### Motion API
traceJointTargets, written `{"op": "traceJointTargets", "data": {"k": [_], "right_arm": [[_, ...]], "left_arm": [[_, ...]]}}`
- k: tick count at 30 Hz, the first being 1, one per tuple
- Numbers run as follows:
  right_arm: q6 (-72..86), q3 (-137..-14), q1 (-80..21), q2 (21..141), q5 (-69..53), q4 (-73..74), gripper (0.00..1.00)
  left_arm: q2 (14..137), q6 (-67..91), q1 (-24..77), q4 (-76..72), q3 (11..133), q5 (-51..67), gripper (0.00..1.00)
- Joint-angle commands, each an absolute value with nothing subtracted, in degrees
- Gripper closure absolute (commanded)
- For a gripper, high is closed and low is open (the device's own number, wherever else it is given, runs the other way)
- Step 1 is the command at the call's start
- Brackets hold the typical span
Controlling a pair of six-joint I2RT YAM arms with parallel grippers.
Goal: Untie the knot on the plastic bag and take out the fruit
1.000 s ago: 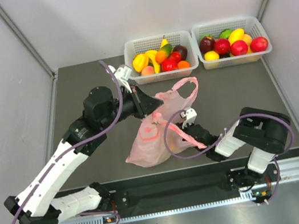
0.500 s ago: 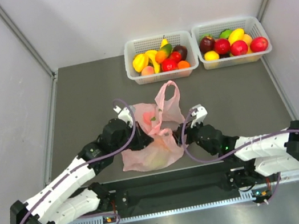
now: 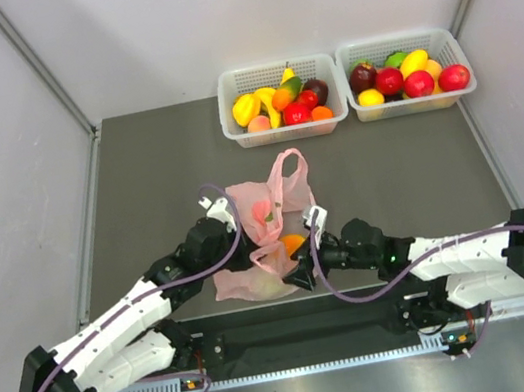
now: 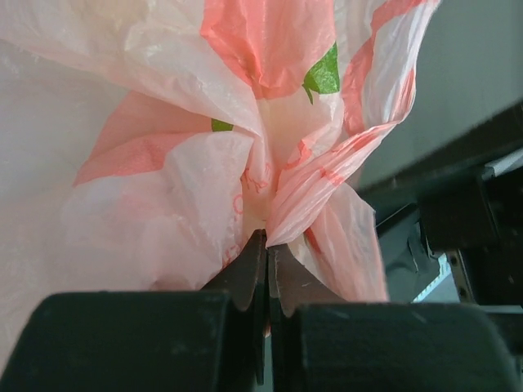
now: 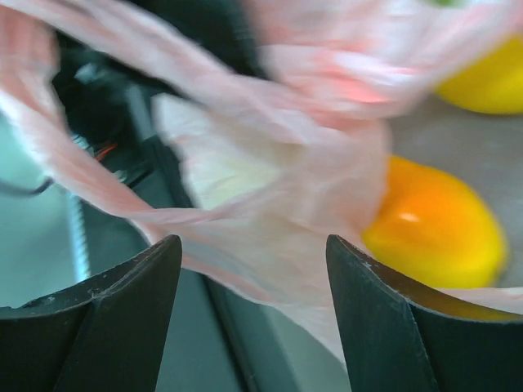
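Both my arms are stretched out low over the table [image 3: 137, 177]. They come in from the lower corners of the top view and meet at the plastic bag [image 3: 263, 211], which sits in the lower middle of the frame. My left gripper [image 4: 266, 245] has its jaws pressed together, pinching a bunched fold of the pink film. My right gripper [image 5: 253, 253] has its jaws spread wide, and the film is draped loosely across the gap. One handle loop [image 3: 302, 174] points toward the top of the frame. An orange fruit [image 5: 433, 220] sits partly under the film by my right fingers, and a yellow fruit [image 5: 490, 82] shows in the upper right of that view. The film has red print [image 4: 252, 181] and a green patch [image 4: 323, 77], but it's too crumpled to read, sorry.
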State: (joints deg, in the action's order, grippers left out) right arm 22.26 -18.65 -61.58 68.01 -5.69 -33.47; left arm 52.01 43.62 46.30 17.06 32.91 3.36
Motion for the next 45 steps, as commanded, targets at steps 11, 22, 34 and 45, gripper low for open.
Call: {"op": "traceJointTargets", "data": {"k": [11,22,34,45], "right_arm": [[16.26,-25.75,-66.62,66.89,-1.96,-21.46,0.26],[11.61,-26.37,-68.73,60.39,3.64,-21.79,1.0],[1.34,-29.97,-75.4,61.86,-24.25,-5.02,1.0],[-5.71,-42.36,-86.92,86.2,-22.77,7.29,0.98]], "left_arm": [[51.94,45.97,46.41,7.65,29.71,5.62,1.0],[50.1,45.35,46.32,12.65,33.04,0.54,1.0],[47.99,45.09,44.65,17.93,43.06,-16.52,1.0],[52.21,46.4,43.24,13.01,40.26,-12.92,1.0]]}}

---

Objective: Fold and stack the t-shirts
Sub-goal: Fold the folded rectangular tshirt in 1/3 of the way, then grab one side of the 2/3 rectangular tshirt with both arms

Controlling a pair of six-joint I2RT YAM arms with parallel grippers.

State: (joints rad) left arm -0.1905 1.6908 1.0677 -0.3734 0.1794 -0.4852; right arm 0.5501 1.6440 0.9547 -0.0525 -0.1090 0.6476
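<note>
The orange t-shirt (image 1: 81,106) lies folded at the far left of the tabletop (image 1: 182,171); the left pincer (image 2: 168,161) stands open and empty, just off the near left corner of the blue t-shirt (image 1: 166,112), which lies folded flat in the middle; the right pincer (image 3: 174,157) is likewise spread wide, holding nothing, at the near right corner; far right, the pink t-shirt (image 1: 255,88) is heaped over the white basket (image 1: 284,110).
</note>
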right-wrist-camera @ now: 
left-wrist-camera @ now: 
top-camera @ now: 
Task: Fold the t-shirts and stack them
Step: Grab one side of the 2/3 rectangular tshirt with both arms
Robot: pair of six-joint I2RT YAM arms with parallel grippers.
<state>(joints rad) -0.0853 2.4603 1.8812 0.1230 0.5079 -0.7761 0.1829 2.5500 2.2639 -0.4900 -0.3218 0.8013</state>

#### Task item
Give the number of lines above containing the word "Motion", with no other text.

#### Answer for the task
2